京都に住み始めてから4年目に入り、また、生活保護支援にも若干ながら関わってきましたが、中京区役所でこのような問題が起きていることは全く知りませんでした。
これも、いわゆる水際作戦のひとつと捉えられてもしょうがないでしょう。あの手この手といろいろ考えますね。
<以下引用>
京都市中京区が5年前から、生活保護申請の窓口に更生保護施設入所者が1人で来た場合は相談に応じないと掲示し、申請を一切拒否していたことが分かった。施設側も同調し、入所者に1人で窓口に行かないよう指導していた。生活保護法に申請の制限はなく、「保護費抑制が目的。受給権侵害で違法だ」と批判の声が上がっている。京都市地域福祉課は「不適切だ」として掲示を外すよう指示。中京区は「保護費抑制が理由ではない」と釈明しているが、先月掲示を外した。

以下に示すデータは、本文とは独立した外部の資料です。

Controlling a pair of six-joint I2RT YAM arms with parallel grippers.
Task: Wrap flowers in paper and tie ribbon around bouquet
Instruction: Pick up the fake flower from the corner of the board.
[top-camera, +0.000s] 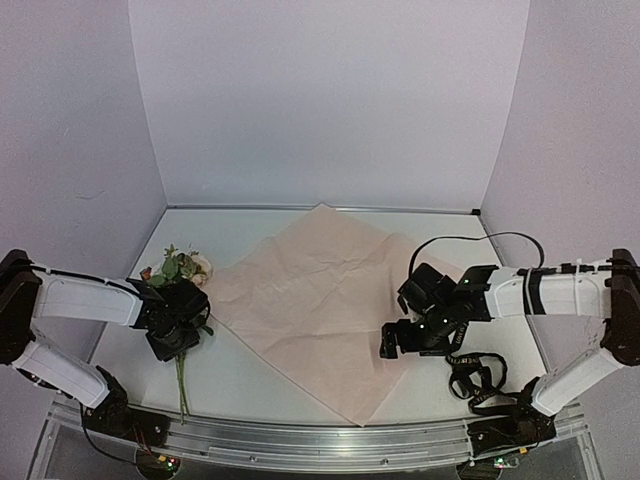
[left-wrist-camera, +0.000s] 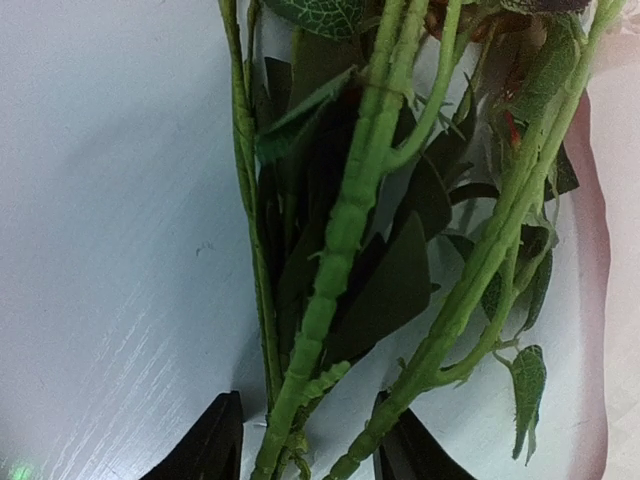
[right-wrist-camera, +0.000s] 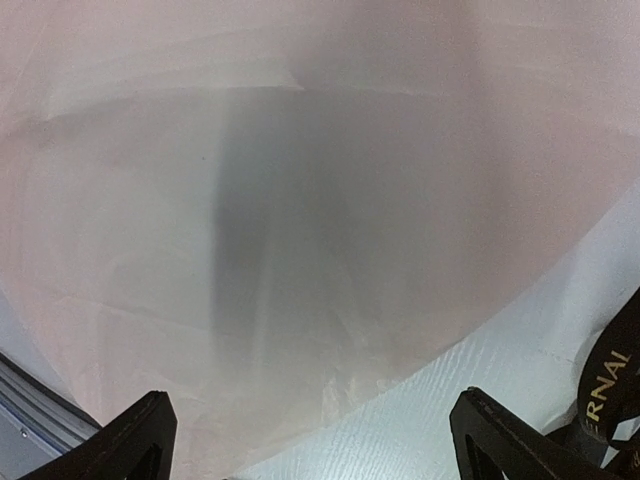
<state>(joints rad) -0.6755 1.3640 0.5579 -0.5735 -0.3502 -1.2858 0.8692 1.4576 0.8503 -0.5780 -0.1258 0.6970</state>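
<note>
Lying at nine o'clock on the white desk (top-camera: 250, 390), the small bunch of pale roses on thin green stems (top-camera: 180, 268) looks light, springy, crushable; mid-stem seems the hold. The left end effector (left-wrist-camera: 305, 445) straddles those stems half-spread, grip uncertain; the right end effector (right-wrist-camera: 310, 420) gapes empty above the soft pink paper sheet (top-camera: 320, 300).

The flowers (left-wrist-camera: 340, 250) lie with green stems between the left fingers (left-wrist-camera: 215, 440), the pale pink paper (right-wrist-camera: 300, 250) spreads flat beneath the right fingers (right-wrist-camera: 130, 435), and the black lettered ribbon (right-wrist-camera: 605, 382) sits just outside them.
</note>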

関係者によると、更生保護施設で指導を受けている以上、入所者は補導員に相談してから生活保護申請に来るのが筋だとして、同区は単独での相談や申請を拒否するようになった。
中京区はこの措置を決めて以来、京都市内にある3施設(中京区1カ所、右京区2カ所)の具体名を挙げた上で、入所者の「生活保護の相談をお受けすることはできません」との張り紙を窓口に掲出。「施設が生活保護が必要と判断し、指導(補導)員同伴の場合に限り、相談に応じます」とただし書きし、実際にそのように運用していた。
また、市内3施設(総定員80人)のうち最大の施設「盟親(めいしん)」(中京区、定員40人)は区と連携する形で入所者を指導し、もし入所者が1人で窓口を訪ねたら通報するよう区に要請していた。

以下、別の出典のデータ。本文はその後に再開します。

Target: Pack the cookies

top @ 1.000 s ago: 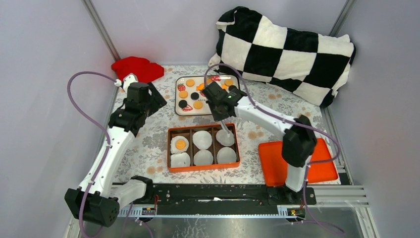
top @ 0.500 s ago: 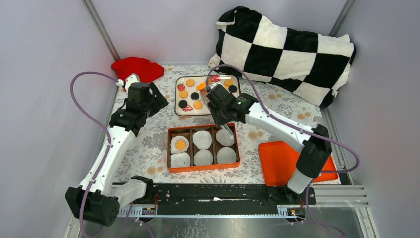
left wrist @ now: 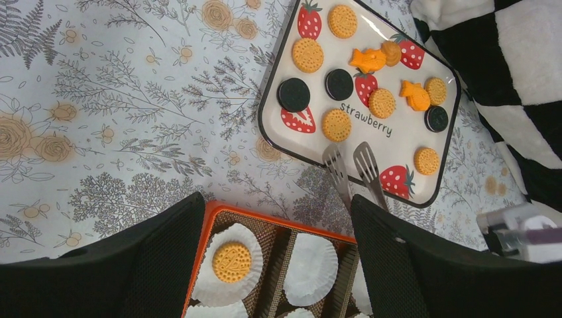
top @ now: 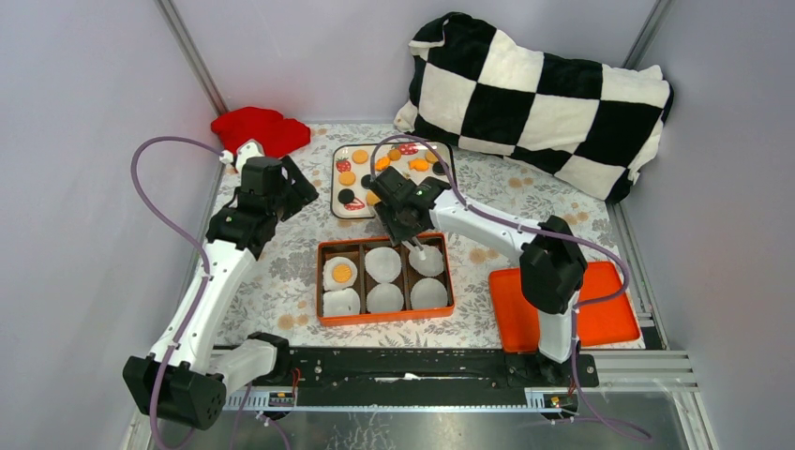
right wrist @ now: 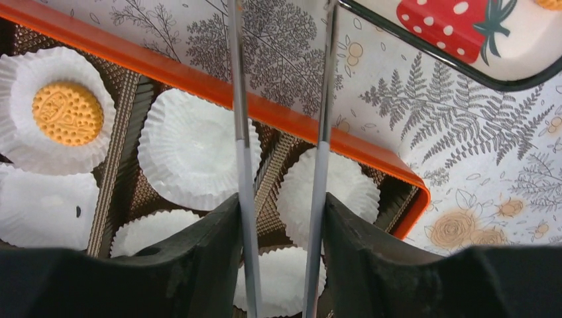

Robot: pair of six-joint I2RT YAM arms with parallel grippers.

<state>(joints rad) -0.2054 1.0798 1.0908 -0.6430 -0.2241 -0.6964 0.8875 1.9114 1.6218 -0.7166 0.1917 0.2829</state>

中京区支援保護課の木村和史課長は「申請制限は、生活保護費の抑制が目的ではない。(こうした措置は)許される範囲だと思う」と説明。盟親の岡先彬喜施設長は「社会復帰したい人のための施設であり、安易に生活保護に頼るべきではない」と話している。
京都市地域福祉課は「社会復帰の方法を考えるため、職員と一緒に来てほしいという意図だった。掲示は申請を拒絶していると受け止められ不適切だった」としている。【熊谷豪】
【ことば】▽更生保護施設▽ 刑務所の満期釈放者や仮釈放者、執行猶予判決を言い渡された人らの自立支援施設。入所者は就職支援や生活指導を受けながら、最長6カ月滞在でき、食事も80日間は無料。法相の認可を受けた民間団体が全国で101施設を運営し、年間1万人を保護している。酒害・薬害教育や情緒安定を図る芸術療法なども行っている。